What this task involves:
All lines in the material containing the word "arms" need to be copied.
Start of Dataset excerpts
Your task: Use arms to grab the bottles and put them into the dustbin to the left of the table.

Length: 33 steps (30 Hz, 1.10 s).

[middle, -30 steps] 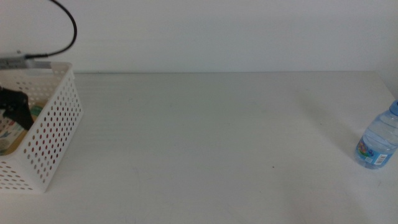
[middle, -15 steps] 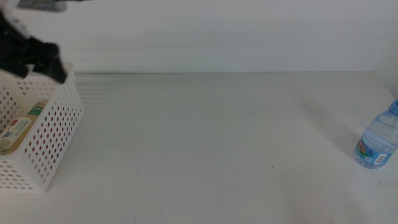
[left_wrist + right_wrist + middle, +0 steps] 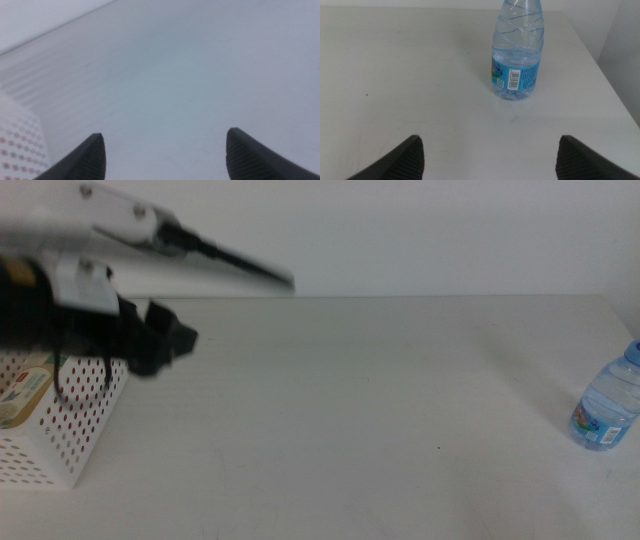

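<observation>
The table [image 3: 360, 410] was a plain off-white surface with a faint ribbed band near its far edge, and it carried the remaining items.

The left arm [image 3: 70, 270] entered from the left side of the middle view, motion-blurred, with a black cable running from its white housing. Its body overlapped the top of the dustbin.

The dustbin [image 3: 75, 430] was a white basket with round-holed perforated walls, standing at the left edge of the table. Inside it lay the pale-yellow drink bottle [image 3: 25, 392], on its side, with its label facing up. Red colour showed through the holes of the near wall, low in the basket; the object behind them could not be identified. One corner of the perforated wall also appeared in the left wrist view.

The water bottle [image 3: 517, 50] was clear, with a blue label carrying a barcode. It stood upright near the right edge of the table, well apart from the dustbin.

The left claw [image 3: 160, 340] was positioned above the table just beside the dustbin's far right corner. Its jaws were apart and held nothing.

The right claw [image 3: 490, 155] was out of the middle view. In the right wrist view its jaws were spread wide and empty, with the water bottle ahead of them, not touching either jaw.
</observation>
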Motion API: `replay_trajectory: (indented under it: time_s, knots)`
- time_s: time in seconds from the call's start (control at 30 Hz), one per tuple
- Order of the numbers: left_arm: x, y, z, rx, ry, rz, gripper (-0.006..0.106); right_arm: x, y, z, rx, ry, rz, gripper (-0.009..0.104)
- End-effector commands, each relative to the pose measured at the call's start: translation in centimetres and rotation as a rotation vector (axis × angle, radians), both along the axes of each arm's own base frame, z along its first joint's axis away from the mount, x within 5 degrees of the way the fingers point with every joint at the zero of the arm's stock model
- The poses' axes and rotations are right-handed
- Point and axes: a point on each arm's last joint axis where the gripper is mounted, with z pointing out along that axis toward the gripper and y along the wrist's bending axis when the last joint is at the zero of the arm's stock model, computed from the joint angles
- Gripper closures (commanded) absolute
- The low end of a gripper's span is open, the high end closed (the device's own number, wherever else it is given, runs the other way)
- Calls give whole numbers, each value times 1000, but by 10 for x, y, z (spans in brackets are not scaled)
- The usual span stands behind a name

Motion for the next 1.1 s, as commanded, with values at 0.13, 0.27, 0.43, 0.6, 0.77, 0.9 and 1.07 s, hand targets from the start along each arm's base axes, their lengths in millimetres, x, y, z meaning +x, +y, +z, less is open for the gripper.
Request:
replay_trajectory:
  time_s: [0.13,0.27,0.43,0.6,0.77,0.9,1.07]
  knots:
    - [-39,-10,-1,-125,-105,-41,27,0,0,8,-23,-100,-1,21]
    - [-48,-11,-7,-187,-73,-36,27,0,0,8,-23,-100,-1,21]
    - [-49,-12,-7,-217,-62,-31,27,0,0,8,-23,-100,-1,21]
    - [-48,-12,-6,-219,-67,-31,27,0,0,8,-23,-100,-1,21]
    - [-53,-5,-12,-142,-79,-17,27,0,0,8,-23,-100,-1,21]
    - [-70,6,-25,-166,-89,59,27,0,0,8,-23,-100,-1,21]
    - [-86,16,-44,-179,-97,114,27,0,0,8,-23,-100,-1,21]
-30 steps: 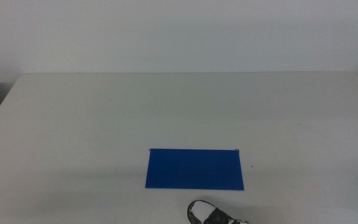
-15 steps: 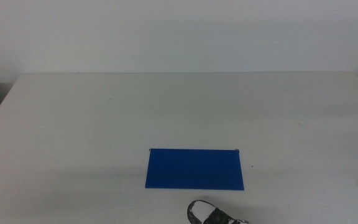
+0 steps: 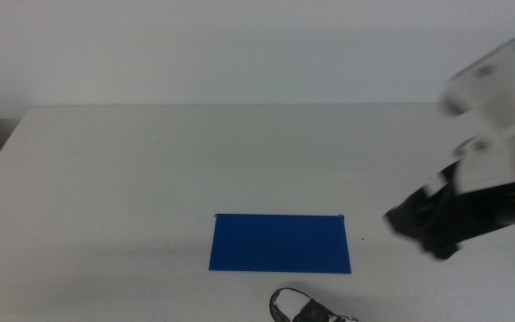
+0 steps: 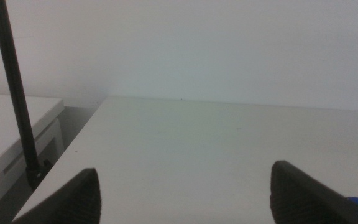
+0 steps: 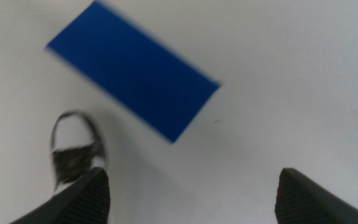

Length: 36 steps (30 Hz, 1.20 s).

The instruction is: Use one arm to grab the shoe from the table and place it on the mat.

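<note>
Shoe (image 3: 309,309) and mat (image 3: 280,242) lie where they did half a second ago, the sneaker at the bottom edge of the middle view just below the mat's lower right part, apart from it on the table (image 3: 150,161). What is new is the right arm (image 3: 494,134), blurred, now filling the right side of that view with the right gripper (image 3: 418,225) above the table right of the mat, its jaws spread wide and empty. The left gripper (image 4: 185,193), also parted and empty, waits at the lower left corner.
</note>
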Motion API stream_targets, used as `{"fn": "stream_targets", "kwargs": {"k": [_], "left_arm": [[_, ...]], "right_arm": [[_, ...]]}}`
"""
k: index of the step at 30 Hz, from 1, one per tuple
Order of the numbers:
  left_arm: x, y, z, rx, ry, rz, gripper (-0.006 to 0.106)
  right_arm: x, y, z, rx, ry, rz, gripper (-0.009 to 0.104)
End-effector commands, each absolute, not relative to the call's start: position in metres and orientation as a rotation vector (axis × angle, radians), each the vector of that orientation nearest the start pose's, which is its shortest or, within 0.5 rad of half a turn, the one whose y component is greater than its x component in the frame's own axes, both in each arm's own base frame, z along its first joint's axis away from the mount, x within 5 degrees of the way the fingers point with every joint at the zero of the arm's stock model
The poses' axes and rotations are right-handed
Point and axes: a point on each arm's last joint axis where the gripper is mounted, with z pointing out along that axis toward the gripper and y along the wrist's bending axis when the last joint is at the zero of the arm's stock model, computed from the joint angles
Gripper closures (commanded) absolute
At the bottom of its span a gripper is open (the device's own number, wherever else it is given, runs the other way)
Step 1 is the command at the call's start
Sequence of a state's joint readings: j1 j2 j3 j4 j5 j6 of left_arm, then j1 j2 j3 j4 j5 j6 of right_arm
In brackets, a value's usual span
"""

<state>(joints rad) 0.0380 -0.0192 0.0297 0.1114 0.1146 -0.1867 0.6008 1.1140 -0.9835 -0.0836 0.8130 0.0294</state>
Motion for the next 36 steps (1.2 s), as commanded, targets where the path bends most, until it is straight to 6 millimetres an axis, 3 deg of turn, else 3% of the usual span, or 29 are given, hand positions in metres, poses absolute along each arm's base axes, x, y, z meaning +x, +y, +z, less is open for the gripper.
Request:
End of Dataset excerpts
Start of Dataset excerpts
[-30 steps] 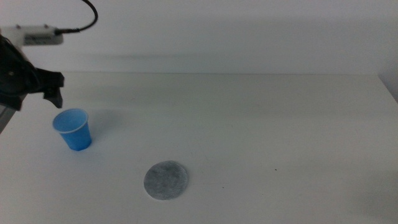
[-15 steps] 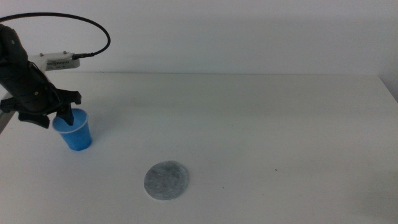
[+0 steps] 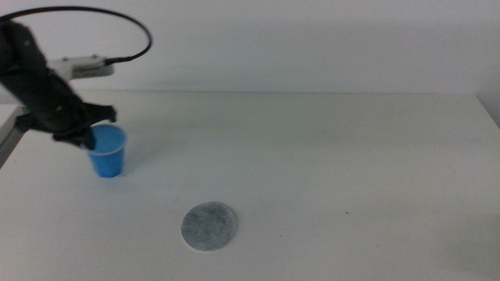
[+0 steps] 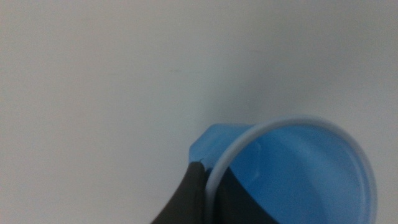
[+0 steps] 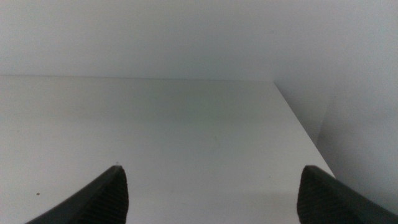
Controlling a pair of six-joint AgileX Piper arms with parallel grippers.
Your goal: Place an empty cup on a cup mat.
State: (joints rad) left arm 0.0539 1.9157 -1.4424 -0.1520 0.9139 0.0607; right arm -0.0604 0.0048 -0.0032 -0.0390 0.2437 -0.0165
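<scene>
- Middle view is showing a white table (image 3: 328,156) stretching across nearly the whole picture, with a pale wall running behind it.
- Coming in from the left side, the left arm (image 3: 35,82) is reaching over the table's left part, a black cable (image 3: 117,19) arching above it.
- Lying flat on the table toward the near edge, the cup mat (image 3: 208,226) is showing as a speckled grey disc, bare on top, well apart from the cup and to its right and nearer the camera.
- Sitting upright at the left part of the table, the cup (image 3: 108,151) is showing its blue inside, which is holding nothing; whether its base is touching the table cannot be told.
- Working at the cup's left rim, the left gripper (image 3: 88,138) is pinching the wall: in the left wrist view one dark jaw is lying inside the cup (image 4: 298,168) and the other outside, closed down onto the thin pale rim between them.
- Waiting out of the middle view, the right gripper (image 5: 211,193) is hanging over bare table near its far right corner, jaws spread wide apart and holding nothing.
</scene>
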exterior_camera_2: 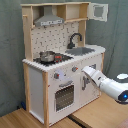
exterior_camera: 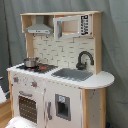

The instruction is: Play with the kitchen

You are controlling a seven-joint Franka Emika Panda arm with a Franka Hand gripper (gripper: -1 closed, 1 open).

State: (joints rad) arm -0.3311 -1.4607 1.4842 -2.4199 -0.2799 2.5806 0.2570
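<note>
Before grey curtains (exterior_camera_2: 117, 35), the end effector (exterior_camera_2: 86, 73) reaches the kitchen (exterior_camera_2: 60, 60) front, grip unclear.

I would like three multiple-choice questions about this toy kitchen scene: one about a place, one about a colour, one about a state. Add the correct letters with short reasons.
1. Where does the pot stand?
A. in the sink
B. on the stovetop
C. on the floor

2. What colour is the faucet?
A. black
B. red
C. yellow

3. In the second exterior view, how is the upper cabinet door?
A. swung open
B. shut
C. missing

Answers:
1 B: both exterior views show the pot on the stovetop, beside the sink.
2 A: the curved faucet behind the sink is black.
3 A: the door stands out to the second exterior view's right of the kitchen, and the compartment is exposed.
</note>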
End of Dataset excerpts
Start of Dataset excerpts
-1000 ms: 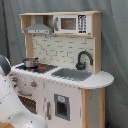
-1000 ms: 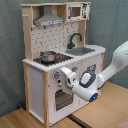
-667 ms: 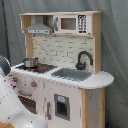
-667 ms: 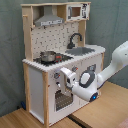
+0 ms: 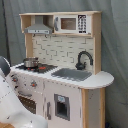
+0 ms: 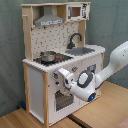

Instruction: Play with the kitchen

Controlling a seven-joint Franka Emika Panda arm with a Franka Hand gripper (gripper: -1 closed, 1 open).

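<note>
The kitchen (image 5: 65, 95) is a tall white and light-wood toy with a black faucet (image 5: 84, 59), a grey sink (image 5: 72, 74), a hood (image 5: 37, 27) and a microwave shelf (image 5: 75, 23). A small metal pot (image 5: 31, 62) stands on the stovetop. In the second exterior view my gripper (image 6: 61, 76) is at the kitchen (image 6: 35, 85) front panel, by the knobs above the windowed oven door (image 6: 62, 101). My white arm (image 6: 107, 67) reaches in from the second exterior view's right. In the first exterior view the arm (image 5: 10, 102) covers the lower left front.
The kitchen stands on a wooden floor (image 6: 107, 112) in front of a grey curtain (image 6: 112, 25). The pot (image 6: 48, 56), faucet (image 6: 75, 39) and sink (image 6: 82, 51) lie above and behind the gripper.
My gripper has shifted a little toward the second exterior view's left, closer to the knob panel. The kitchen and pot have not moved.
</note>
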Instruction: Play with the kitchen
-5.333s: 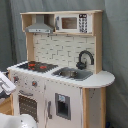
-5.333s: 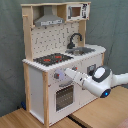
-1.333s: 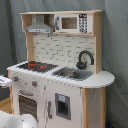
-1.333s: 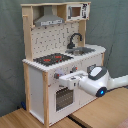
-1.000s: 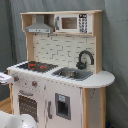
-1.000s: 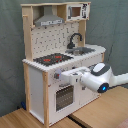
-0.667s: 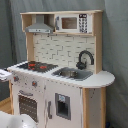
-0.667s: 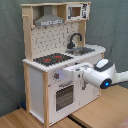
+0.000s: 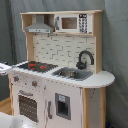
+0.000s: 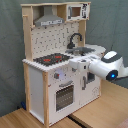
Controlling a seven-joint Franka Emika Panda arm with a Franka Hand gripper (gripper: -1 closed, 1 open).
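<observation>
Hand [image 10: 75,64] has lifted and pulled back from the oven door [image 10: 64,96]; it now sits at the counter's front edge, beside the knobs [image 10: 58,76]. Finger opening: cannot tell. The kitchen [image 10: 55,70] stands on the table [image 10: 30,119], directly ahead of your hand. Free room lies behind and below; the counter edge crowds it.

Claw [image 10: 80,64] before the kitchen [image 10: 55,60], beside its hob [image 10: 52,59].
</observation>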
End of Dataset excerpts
Answer to this exercise:
Your task: Use arms to grab the bottles and put them into the dustbin to the left of the table.
Controlling a pair of six-joint AgileX Piper arms with parallel grippers.

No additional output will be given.